Material shown:

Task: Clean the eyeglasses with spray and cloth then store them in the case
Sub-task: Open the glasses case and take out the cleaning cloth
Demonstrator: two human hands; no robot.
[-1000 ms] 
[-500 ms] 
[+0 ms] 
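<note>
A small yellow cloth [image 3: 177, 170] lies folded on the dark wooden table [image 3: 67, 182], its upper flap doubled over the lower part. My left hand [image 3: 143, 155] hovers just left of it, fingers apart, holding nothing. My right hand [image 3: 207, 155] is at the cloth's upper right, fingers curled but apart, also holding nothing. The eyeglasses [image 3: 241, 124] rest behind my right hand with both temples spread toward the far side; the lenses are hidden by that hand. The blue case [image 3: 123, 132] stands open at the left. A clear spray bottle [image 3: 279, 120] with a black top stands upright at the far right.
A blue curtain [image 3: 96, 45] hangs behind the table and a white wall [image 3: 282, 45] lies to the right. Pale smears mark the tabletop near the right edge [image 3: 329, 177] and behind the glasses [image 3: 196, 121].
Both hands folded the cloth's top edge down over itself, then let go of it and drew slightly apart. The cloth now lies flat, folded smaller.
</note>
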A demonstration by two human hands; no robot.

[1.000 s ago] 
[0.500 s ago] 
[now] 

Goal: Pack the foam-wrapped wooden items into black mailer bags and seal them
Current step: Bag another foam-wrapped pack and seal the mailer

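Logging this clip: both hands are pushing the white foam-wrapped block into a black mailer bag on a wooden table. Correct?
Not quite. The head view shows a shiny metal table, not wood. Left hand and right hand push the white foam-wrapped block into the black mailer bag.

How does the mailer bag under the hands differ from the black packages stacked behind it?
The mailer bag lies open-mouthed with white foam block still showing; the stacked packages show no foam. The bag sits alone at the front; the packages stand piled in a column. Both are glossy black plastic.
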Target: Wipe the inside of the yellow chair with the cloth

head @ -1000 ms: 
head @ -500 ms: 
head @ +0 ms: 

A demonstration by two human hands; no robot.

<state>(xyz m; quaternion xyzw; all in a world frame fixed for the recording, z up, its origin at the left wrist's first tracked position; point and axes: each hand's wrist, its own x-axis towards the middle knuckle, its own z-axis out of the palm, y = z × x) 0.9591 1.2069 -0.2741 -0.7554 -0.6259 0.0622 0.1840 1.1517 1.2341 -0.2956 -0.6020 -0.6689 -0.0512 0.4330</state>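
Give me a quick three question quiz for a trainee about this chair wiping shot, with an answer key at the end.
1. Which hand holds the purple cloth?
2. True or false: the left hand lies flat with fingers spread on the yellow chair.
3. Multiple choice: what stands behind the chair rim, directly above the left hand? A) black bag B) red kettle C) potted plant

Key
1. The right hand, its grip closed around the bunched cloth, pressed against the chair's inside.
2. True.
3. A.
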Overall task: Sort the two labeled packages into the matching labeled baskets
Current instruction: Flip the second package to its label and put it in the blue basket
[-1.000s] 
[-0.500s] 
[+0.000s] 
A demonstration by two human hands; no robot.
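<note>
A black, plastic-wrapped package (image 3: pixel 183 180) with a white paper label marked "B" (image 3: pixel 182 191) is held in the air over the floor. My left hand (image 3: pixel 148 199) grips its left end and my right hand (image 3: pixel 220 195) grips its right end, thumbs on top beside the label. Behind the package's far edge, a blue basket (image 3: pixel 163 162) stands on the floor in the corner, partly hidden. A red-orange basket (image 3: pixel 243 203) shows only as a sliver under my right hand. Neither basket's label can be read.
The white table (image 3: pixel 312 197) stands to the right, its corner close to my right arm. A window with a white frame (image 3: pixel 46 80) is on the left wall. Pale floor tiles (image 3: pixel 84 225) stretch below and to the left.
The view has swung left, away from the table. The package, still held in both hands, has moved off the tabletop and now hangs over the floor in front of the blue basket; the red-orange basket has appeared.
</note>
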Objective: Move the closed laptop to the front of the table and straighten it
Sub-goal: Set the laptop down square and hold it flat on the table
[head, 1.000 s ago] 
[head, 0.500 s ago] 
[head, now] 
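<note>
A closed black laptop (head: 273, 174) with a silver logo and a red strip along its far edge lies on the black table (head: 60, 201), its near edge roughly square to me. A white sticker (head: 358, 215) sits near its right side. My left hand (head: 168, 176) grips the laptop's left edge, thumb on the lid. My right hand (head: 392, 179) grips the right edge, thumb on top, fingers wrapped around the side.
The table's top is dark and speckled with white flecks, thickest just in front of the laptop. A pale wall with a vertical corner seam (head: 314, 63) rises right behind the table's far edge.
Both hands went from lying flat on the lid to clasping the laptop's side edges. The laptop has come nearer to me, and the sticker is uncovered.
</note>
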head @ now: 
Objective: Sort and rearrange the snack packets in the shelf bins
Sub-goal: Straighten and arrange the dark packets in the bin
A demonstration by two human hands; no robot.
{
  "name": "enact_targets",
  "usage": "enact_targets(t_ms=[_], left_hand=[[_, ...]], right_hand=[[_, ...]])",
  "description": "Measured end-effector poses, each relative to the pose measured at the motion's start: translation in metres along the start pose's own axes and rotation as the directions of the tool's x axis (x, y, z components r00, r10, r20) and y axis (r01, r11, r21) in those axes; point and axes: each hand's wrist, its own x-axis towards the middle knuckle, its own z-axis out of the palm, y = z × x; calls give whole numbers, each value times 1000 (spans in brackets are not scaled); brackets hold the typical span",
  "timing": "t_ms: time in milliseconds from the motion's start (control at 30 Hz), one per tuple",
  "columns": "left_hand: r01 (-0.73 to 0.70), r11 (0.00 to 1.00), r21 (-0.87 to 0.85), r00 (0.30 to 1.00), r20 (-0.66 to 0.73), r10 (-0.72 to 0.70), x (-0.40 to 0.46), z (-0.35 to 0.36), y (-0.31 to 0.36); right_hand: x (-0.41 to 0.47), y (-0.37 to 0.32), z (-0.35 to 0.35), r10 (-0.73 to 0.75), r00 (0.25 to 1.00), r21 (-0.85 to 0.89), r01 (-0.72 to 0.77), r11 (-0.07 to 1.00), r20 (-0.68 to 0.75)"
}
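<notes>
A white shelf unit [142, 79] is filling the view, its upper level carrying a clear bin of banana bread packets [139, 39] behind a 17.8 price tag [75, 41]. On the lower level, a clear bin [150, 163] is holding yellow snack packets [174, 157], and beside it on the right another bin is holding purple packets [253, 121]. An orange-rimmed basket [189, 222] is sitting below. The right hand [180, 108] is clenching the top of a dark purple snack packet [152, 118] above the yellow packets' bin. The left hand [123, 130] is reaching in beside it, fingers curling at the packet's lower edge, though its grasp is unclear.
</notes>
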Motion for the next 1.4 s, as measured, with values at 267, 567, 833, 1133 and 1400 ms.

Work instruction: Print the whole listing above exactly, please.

Task solution:
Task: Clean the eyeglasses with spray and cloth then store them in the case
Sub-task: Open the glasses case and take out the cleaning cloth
Demonstrator: two human hands; no robot.
[-1000 ms] 
[-500 ms] 
[+0 ms] 
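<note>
A small yellow cloth [image 3: 177, 170] lies folded on the dark wooden table [image 3: 67, 182], its upper flap doubled over the lower part. My left hand [image 3: 143, 155] hovers just left of it, fingers apart, holding nothing. My right hand [image 3: 207, 155] is at the cloth's upper right, fingers curled but apart, also holding nothing. The eyeglasses [image 3: 241, 124] rest behind my right hand with both temples spread toward the far side; the lenses are hidden by that hand. The blue case [image 3: 123, 132] stands open at the left. A clear spray bottle [image 3: 279, 120] with a black top stands upright at the far right.
A blue curtain [image 3: 96, 45] hangs behind the table and a white wall [image 3: 282, 45] lies to the right. Pale smears mark the tabletop near the right edge [image 3: 329, 177] and behind the glasses [image 3: 196, 121].
Both hands folded the cloth's top edge down over itself, then let go of it and drew slightly apart. The cloth now lies flat, folded smaller.
</note>
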A demonstration by two human hands; no robot.

[1.000 s ago] 
[0.500 s ago] 
[now] 

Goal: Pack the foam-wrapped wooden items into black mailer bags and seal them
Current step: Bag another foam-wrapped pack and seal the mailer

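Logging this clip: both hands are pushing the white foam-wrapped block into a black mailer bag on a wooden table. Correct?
Not quite. The head view shows a shiny metal table, not wood. Left hand and right hand push the white foam-wrapped block into the black mailer bag.

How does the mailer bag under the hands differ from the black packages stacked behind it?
The mailer bag lies open-mouthed with white foam block still showing; the stacked packages show no foam. The bag sits alone at the front; the packages stand piled in a column. Both are glossy black plastic.
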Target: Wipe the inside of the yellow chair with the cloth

head @ -1000 ms: 
head @ -500 ms: 
head @ +0 ms: 

A demonstration by two human hands; no robot.

<state>(xyz m; quaternion xyzw; all in a world frame fixed for the recording, z up, its origin at the left wrist's first tracked position; point and axes: each hand's wrist, its own x-axis towards the middle knuckle, its own z-axis out of the palm, y = z × x) 0.9591 1.2069 -0.2741 -0.7554 -0.6259 0.0622 0.1840 1.1517 1.2341 -0.2956 -0.6020 -0.6689 -0.0512 0.4330</state>
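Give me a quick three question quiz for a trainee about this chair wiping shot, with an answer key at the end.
1. Which hand holds the purple cloth?
2. True or false: the left hand lies flat with fingers spread on the yellow chair.
3. Multiple choice: what stands behind the chair rim, directly above the left hand? A) black bag B) red kettle C) potted plant

Key
1. The right hand, its grip closed around the bunched cloth, pressed against the chair's inside.
2. True.
3. A.
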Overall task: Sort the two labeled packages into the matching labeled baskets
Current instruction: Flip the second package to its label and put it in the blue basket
[-1.000s] 
[-0.500s] 
[+0.000s] 
A demonstration by two human hands; no robot.
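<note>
A black, plastic-wrapped package (image 3: pixel 183 180) with a white paper label marked "B" (image 3: pixel 182 191) is held in the air over the floor. My left hand (image 3: pixel 148 199) grips its left end and my right hand (image 3: pixel 220 195) grips its right end, thumbs on top beside the label. Behind the package's far edge, a blue basket (image 3: pixel 163 162) stands on the floor in the corner, partly hidden. A red-orange basket (image 3: pixel 243 203) shows only as a sliver under my right hand. Neither basket's label can be read.
The white table (image 3: pixel 312 197) stands to the right, its corner close to my right arm. A window with a white frame (image 3: pixel 46 80) is on the left wall. Pale floor tiles (image 3: pixel 84 225) stretch below and to the left.
The view has swung left, away from the table. The package, still held in both hands, has moved off the tabletop and now hangs over the floor in front of the blue basket; the red-orange basket has appeared.
</note>
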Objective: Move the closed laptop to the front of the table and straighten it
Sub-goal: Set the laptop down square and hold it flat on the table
[head, 1.000 s ago] 
[head, 0.500 s ago] 
[head, now] 
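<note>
A closed black laptop (head: 273, 174) with a silver logo and a red strip along its far edge lies on the black table (head: 60, 201), its near edge roughly square to me. A white sticker (head: 358, 215) sits near its right side. My left hand (head: 168, 176) grips the laptop's left edge, thumb on the lid. My right hand (head: 392, 179) grips the right edge, thumb on top, fingers wrapped around the side.
The table's top is dark and speckled with white flecks, thickest just in front of the laptop. A pale wall with a vertical corner seam (head: 314, 63) rises right behind the table's far edge.
Both hands went from lying flat on the lid to clasping the laptop's side edges. The laptop has come nearer to me, and the sticker is uncovered.
</note>
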head @ now: 
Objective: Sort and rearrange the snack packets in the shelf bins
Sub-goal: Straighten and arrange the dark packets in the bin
A demonstration by two human hands; no robot.
{
  "name": "enact_targets",
  "usage": "enact_targets(t_ms=[_], left_hand=[[_, ...]], right_hand=[[_, ...]])",
  "description": "Measured end-effector poses, each relative to the pose measured at the motion's start: translation in metres along the start pose's own axes and rotation as the directions of the tool's x axis (x, y, z components r00, r10, r20) and y axis (r01, r11, r21) in those axes; point and axes: each hand's wrist, its own x-axis towards the middle knuckle, its own z-axis out of the palm, y = z × x; calls give whole numbers, each value times 1000 (spans in brackets are not scaled); brackets hold the typical span",
  "timing": "t_ms: time in milliseconds from the motion's start (control at 30 Hz), one per tuple",
  "columns": "left_hand: r01 (-0.73 to 0.70), r11 (0.00 to 1.00), r21 (-0.87 to 0.85), r00 (0.30 to 1.00), r20 (-0.66 to 0.73), r10 (-0.72 to 0.70), x (-0.40 to 0.46), z (-0.35 to 0.36), y (-0.31 to 0.36); right_hand: x (-0.41 to 0.47), y (-0.37 to 0.32), z (-0.35 to 0.35), r10 (-0.73 to 0.75), r00 (0.25 to 1.00), r21 (-0.85 to 0.89), r01 (-0.72 to 0.77), r11 (-0.07 to 1.00), r20 (-0.68 to 0.75)"
}
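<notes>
A white shelf unit [142, 79] is filling the view, its upper level carrying a clear bin of banana bread packets [139, 39] behind a 17.8 price tag [75, 41]. On the lower level, a clear bin [150, 163] is holding yellow snack packets [174, 157], and beside it on the right another bin is holding purple packets [253, 121]. An orange-rimmed basket [189, 222] is sitting below. The right hand [180, 108] is clenching the top of a dark purple snack packet [152, 118] above the yellow packets' bin. The left hand [123, 130] is reaching in beside it, fingers curling at the packet's lower edge, though its grasp is unclear.
</notes>
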Motion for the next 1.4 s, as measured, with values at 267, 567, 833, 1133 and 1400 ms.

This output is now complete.